The financial pressure created by elevated external debt has been compounded by the fallout from multiple external shocks in recent years, including the covid-19 pandemic, Russia’s invasion of Ukraine and adverse weather conditions linked to global climate change.
Softer economic growth, higher inflation, weaker currencies and more costly international capital have exposed Africa’s debt frailties in 2023, and risks are likely to mount in 2024 in the absence of external debt restructuring.
Kenya’s biggest financial event in 2024 is the June 24th deadline to redeem a US$2 billion Eurobond in a single bullet payment, on top of other debt-servicing commitments.
“Using a combination of tactics, Kenya will strive to avoid a default and the consequent damage to its reputation, and will prioritise a timely Eurobond redemption in 2024.
“The sum is large enough to generate legitimate concern, but not so large as to be unmanageable.”
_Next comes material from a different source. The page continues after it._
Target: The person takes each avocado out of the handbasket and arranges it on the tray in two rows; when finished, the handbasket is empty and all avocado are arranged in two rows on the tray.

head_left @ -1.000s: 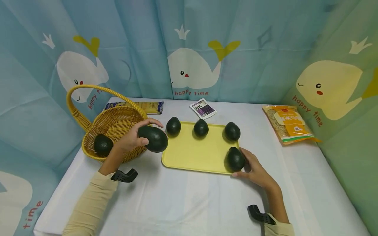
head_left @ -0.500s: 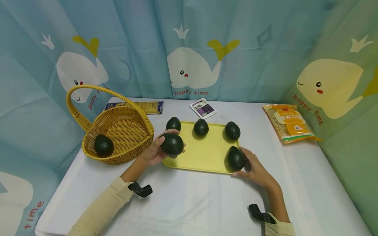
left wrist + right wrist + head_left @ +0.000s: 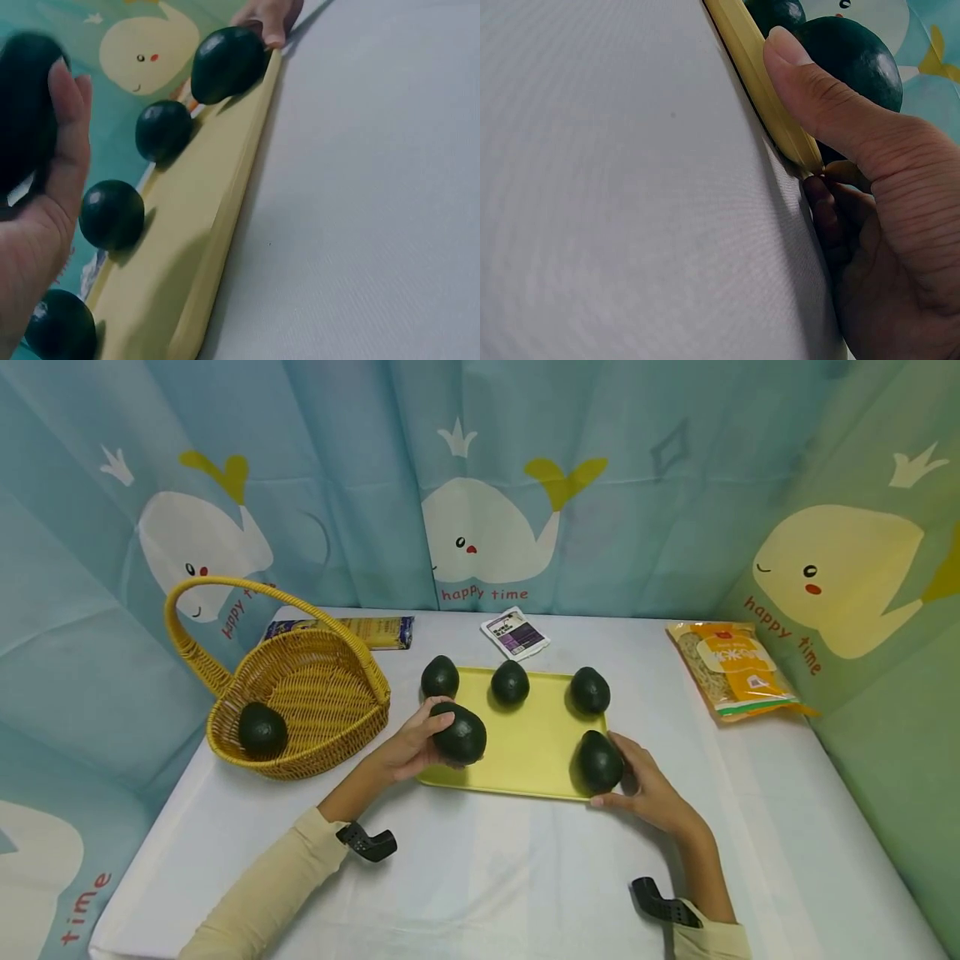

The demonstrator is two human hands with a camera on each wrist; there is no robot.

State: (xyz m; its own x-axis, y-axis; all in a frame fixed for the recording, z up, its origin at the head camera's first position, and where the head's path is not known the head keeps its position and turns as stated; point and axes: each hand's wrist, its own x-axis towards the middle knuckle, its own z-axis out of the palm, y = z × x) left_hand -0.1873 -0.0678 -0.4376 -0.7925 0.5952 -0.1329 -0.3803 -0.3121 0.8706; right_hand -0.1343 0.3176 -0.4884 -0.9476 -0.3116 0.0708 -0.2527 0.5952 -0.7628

Provided Kenya clears the barrier in 2024, external debt pressures will ease, as the next Eurobond repayments (of US$1,9 billion) are not due until 2027-28,” said EIU.
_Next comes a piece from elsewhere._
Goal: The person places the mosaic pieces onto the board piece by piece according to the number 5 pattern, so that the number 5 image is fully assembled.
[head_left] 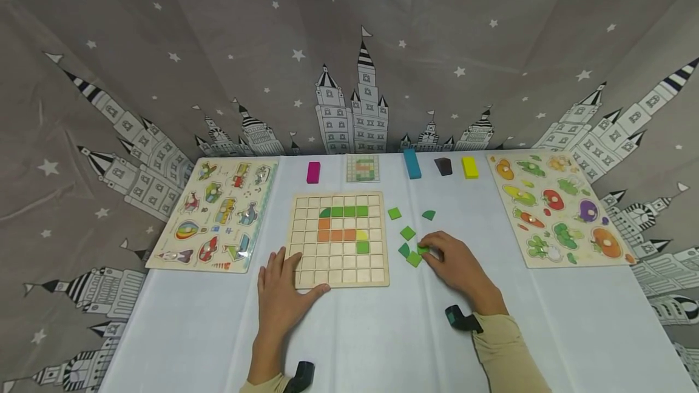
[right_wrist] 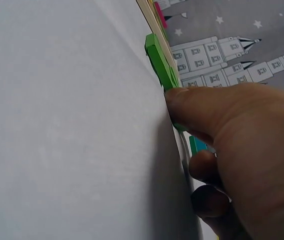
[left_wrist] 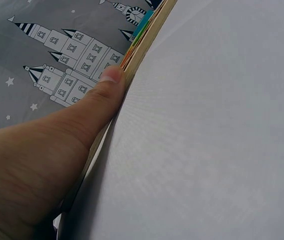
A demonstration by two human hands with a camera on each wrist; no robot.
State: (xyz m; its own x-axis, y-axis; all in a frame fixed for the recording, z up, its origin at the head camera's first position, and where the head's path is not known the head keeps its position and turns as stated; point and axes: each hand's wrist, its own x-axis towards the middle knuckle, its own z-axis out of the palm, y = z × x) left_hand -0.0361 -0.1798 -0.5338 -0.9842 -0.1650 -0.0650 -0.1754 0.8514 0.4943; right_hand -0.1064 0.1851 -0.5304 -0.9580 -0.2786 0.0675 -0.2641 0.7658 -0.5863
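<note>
A wooden grid board (head_left: 306, 281) lies in the middle of the table. On it green, orange and yellow tiles form a pattern, with a green row (head_left: 349, 211) at the top. My left hand (head_left: 281, 296) is spread at the board's lower left corner, the thumb along its front edge; the left wrist view shows that thumb (left_wrist: 112, 80) against the wood. To the right of the board, my right hand (head_left: 455, 262) pinches a green tile (head_left: 423, 249) between thumb and fingers. Several loose green tiles (head_left: 407, 233) lie around its fingertips, and a green quarter-round piece (head_left: 428, 214) lies farther back.
A small pattern card (head_left: 363, 168) is behind the board. Magenta (head_left: 314, 172), blue (head_left: 412, 164), black (head_left: 443, 166) and yellow (head_left: 469, 167) blocks line the back edge. A vehicle puzzle (head_left: 218, 217) lies at left, a vegetable puzzle (head_left: 562, 217) at right.
</note>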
Zambia, which has been in external debt distress since 2020, secured a debt-restructuring deal with official creditors and private-sector creditors in October this year.
Zambia thus seems likely to secure a complete resolution with its external creditors by early 2024, over three years after first entering default.
“Dragged-out negotiations” make Zambia’s experience a “cautionary tale for other sovereigns, and those heavily indebted to China in particular,” according to the report.
“Countries will be hesitant about embarking on a debt restructuring unless absolutely necessary, but we do expect negotiations in Ethiopia, Ghana, Malawi, Mozambique, Somalia, Sudan and Zimbabwe.
The outcome of negotiations is highly uncertain—Chinese official lenders will be loath to take a haircut on their financial assets or implement debt forgiveness that makes default and excessive risk taking more attractive—and progress will be slow and patchy,” the report added.